> _About this exercise_
Take the data that sits below and write it out again exactly.
----
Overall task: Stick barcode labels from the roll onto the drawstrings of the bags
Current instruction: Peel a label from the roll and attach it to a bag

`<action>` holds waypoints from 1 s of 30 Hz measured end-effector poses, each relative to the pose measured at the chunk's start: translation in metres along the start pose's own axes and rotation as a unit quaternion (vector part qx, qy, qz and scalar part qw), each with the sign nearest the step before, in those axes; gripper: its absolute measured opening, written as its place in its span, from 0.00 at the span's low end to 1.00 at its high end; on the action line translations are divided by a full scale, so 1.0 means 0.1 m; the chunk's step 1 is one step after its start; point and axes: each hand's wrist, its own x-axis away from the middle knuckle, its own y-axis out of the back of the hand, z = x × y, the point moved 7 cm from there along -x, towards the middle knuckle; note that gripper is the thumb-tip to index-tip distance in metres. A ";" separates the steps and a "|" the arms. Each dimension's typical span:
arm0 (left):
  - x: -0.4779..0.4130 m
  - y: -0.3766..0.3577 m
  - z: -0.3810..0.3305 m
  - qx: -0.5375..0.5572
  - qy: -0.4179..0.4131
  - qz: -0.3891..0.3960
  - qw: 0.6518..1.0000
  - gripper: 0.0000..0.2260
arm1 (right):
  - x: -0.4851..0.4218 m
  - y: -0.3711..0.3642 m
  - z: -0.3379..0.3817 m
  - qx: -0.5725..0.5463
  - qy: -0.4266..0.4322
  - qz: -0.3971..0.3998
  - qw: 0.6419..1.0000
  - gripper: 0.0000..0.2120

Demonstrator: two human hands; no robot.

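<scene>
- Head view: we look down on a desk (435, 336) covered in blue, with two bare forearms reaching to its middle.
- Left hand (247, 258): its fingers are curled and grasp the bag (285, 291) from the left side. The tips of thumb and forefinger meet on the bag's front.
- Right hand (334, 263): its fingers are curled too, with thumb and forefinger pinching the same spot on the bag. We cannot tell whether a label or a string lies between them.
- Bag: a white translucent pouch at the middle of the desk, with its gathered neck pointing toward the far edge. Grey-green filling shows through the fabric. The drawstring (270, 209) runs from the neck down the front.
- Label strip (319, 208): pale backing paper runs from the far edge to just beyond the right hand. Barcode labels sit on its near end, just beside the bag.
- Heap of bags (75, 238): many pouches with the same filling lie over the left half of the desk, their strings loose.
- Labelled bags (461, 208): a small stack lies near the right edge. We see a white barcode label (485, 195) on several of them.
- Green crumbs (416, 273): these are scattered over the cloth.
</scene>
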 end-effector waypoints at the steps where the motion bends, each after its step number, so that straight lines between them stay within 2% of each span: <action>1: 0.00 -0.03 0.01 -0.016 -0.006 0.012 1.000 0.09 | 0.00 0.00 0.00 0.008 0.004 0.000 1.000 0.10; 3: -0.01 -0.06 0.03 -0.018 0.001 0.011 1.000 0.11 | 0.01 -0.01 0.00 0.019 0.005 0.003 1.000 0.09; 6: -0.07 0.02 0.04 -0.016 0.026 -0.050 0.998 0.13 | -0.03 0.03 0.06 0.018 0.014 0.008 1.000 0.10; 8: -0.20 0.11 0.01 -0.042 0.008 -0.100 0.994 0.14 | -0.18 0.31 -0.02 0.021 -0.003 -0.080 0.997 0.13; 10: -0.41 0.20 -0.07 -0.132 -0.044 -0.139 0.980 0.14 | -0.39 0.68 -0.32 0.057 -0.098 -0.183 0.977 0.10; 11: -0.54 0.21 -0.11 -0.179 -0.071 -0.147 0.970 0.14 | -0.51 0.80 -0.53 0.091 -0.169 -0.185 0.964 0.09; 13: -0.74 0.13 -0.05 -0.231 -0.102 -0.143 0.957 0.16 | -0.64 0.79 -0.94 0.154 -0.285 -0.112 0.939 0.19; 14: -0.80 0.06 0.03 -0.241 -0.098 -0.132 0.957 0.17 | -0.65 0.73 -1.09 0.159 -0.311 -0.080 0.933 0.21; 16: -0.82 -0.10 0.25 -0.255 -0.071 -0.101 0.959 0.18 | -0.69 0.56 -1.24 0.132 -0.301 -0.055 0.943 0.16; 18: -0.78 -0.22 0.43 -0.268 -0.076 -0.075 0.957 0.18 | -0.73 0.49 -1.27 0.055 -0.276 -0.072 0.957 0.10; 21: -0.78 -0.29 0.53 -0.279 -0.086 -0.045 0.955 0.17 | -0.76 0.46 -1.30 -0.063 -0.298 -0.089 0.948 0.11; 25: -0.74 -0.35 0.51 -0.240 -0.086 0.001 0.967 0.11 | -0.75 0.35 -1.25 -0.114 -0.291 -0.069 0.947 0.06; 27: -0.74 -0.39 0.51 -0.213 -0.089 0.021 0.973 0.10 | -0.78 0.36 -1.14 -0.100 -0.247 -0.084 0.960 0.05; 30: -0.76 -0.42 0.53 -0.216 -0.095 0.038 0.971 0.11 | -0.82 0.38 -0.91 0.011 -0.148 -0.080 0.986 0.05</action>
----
> _Written answer_
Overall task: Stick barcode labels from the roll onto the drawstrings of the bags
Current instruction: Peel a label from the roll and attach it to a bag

`<action>` holds waypoints from 1 s of 30 Hz measured end-effector poses, each relative to the pose measured at the chunk's start: translation in metres along the start pose's own axes and rotation as a unit quaternion (vector part qx, qy, qz and scalar part qw), each with the sign nearest the step before, in those axes; gripper: its absolute measured opening, written as its place in its span, from 0.00 at the span's low end to 1.00 at its high end; on the action line translations are divided by a full scale, so 1.0 means 0.1 m; the chunk's step 1 is one step after its start; point and axes: each hand's wrist, its own x-axis away from the middle knuckle, its own y-axis out of the back of the hand, z = x × y, the point moved 7 cm from there along -x, towards the middle knuckle; note that gripper is the thumb-tip to index-tip distance in metres. A ";" separates the steps and a "|" the arms. Each dimension's typical span:
arm0 (left):
  - x: -0.4779..0.4130 m
  - y: -0.3766..0.3577 m
  - z: -0.3810..0.3305 m
  - qx: -0.5375..0.5572
  - qy: -0.4179..0.4131
  - qz: -0.3891..0.3960
  - qw: 0.6518..1.0000
  - gripper: 0.0000..0.2260
arm1 (right):
  - x: -0.4851..0.4218 m
  - y: -0.3711..0.3642 m
  - z: -0.3379..0.3817 m
  - qx: -0.5725..0.5463
  - qy: -0.4266..0.4322
  - qz: -0.3971..0.3998
  - qw: 0.6419..1.0000
  - gripper: 0.0000..0.2120

Demonstrator: two human hands; no robot.

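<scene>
- Head view: we look down on a desk (435, 336) covered in blue, with two bare forearms reaching to its middle.
- Left hand (247, 258): its fingers are curled and grasp the bag (285, 291) from the left side. The tips of thumb and forefinger meet on the bag's front.
- Right hand (334, 263): its fingers are curled too, with thumb and forefinger pinching the same spot on the bag. We cannot tell whether a label or a string lies between them.
- Bag: a white translucent pouch at the middle of the desk, with its gathered neck pointing toward the far edge. Grey-green filling shows through the fabric. The drawstring (270, 209) runs from the neck down the front.
- Label strip (319, 208): pale backing paper runs from the far edge to just beyond the right hand. Barcode labels sit on its near end, just beside the bag.
- Heap of bags (75, 238): many pouches with the same filling lie over the left half of the desk, their strings loose.
- Labelled bags (461, 208): a small stack lies near the right edge. We see a white barcode label (485, 195) on several of them.
- Green crumbs (416, 273): these are scattered over the cloth.
</scene>
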 end-effector waypoints at the steps where the motion bends, each after its step number, so that straight lines between them stay within 2% of each span: <action>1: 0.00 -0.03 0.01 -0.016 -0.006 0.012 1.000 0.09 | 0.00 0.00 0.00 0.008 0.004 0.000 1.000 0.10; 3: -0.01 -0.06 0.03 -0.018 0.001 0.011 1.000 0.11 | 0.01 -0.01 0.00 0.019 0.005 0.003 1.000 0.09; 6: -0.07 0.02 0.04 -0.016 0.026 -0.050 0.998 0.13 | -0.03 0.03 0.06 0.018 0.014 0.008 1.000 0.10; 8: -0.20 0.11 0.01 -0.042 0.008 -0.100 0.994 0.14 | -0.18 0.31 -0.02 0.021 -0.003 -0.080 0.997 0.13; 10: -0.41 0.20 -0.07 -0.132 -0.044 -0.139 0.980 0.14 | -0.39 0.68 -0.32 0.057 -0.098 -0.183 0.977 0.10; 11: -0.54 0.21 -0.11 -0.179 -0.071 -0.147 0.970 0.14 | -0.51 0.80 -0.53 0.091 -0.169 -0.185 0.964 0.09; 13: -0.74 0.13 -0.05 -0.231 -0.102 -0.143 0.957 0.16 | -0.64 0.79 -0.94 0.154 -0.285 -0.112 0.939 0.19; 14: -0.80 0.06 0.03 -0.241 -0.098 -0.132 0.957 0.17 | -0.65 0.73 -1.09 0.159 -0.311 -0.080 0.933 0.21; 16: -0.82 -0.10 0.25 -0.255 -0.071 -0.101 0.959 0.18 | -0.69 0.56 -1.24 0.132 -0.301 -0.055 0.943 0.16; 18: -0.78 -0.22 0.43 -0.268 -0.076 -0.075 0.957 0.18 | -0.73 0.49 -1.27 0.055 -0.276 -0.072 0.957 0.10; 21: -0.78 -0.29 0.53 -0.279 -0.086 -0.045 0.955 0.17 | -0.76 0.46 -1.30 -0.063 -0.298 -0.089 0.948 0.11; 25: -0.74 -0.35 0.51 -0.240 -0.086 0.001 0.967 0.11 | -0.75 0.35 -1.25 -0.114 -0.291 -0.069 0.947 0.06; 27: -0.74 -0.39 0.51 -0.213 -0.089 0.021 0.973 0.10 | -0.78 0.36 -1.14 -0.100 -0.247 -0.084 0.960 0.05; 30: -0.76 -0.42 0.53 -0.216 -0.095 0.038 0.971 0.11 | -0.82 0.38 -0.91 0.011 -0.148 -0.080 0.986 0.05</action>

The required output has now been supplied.